→ YOUR OBJECTIVE: Copy down the listing below exactly, please, including every line.
DATASET CONTENT START
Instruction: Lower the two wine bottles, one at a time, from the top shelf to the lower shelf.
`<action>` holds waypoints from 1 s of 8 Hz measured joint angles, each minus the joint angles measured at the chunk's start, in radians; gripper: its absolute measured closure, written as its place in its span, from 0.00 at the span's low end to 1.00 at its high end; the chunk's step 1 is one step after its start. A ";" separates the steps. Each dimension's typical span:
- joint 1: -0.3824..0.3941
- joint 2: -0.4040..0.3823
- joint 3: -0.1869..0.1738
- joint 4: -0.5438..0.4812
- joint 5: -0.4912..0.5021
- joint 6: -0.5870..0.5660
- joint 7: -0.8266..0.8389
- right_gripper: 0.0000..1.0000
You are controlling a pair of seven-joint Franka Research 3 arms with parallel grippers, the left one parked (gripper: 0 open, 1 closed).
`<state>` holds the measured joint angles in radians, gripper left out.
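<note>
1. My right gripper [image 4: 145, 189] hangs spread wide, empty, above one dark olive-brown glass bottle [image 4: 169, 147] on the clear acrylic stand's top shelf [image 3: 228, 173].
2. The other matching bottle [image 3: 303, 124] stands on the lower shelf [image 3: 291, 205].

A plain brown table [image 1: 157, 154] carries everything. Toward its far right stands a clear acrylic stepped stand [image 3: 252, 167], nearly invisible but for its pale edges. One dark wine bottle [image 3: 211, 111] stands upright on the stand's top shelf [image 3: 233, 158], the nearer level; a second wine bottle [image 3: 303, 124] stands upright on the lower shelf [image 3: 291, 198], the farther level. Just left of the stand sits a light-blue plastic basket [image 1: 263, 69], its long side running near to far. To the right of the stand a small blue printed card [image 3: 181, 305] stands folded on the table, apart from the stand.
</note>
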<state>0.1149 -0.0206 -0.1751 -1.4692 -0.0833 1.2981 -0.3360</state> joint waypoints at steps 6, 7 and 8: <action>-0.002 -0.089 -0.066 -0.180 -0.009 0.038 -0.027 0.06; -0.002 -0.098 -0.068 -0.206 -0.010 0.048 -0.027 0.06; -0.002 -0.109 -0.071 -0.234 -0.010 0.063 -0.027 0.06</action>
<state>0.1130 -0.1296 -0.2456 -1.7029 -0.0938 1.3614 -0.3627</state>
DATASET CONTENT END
→ PROBLEM SOLUTION:
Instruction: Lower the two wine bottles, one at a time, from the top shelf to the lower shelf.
`<action>` holds waypoints from 1 s of 8 Hz measured joint angles, each minus the joint angles measured at the chunk's start, in radians; gripper: its absolute measured closure, written as its place in its span, from 0.00 at the span's low end to 1.00 at its high end; the chunk's step 1 is one step after its start. A ";" separates the steps. Each dimension's typical span:
- joint 1: -0.3824..0.3941
- joint 2: -0.4040..0.3823
- joint 3: -0.1869..0.1738
- joint 4: -0.5438..0.4812
- joint 5: -0.4912..0.5021
- joint 6: -0.5870..0.5660
- joint 7: -0.8266..0.8389
- right_gripper: 0.0000..1.0000
You are controlling a pair of seven-joint Franka Research 3 arms with parallel grippers, the left one parked (gripper: 0 open, 1 closed).
`<state>` holds the measured joint angles in radians, gripper left out.
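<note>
1. My right gripper [image 4: 145, 189] hangs spread wide, empty, above one dark olive-brown glass bottle [image 4: 169, 147] on the clear acrylic stand's top shelf [image 3: 228, 173].
2. The other matching bottle [image 3: 303, 124] stands on the lower shelf [image 3: 291, 205].

A plain brown table [image 1: 157, 154] carries everything. Toward its far right stands a clear acrylic stepped stand [image 3: 252, 167], nearly invisible but for its pale edges. One dark wine bottle [image 3: 211, 111] stands upright on the stand's top shelf [image 3: 233, 158], the nearer level; a second wine bottle [image 3: 303, 124] stands upright on the lower shelf [image 3: 291, 198], the farther level. Just left of the stand sits a light-blue plastic basket [image 1: 263, 69], its long side running near to far. To the right of the stand a small blue printed card [image 3: 181, 305] stands folded on the table, apart from the stand.
</note>
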<state>0.1149 -0.0206 -0.1751 -1.4692 -0.0833 1.2981 -0.3360</state> joint waypoints at steps 6, 7 and 8: <action>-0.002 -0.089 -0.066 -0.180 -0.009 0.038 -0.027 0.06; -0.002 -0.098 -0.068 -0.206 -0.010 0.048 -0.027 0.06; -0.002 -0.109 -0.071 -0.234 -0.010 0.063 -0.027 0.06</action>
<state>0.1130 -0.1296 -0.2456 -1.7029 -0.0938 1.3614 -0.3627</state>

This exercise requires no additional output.